Write every line below out again, exactly as given, but leave out the pictures.

# # # # # # #

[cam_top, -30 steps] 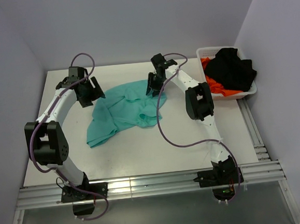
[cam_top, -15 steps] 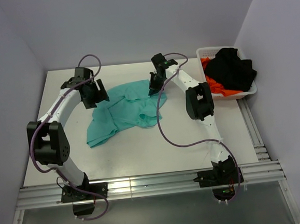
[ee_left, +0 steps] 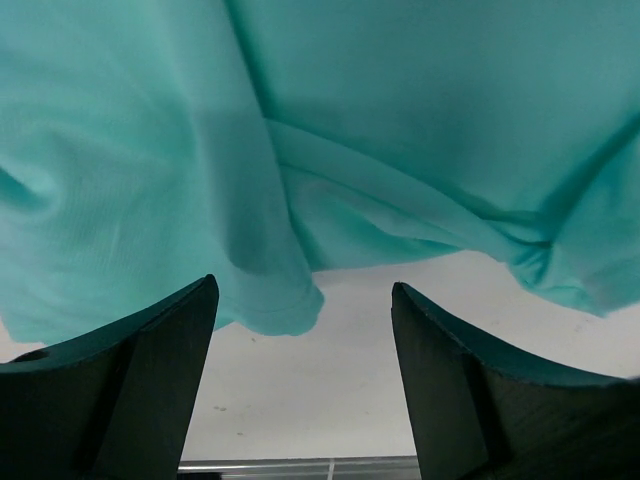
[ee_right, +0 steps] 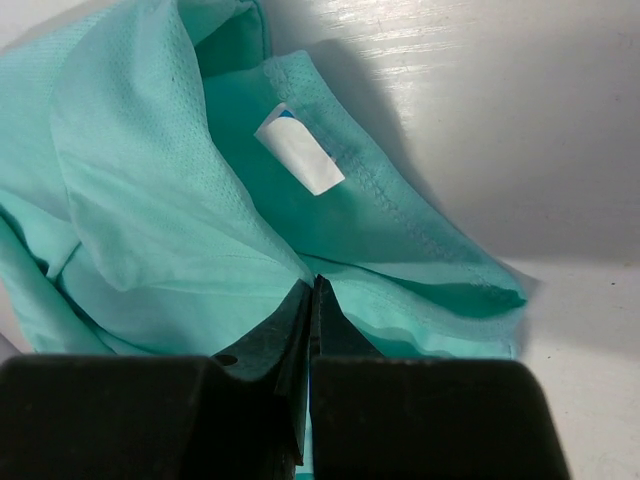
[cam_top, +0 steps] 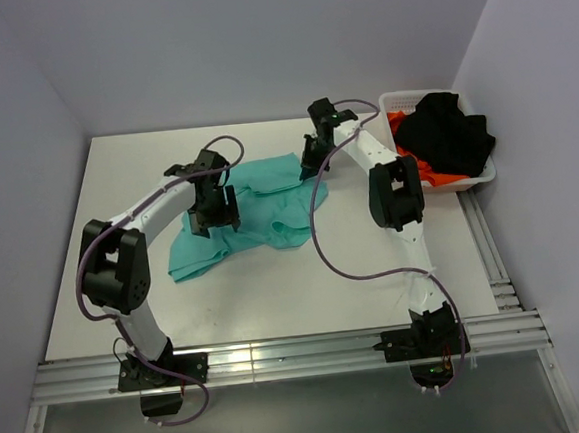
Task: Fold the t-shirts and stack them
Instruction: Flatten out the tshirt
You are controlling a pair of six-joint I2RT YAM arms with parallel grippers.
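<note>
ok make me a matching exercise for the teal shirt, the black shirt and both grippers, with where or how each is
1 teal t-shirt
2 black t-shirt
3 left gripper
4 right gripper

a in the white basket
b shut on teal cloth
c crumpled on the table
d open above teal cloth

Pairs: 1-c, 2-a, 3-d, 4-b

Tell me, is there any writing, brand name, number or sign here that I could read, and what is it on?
No text here can be read.
Small white neck label on the teal t-shirt: blank apart from a tiny blue mark at one corner, no letters visible.
White basket, black t-shirt and orange-red t-shirt: no print visible.
</note>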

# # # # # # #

> EXERCISE SOLUTION
[cam_top, -30 steps] 
[cam_top, -15 steps] 
[ee_left, +0 steps] 
[ee_right, +0 steps] 
[cam_top, +0 steps] 
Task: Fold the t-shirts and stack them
Instruction: Flatten out the tshirt
You are controlling a pair of six-joint I2RT YAM arms with parallel grippers.
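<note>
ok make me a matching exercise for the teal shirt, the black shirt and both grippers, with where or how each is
1 teal t-shirt
2 black t-shirt
3 left gripper
4 right gripper

a in the white basket
b shut on teal cloth
c crumpled on the table
d open above teal cloth

Pairs: 1-c, 2-a, 3-d, 4-b

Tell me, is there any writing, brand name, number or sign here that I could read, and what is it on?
No text here can be read.
Small white neck label on the teal t-shirt: blank apart from a tiny blue mark at one corner, no letters visible.
White basket, black t-shirt and orange-red t-shirt: no print visible.
</note>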

The exercise was answered in full.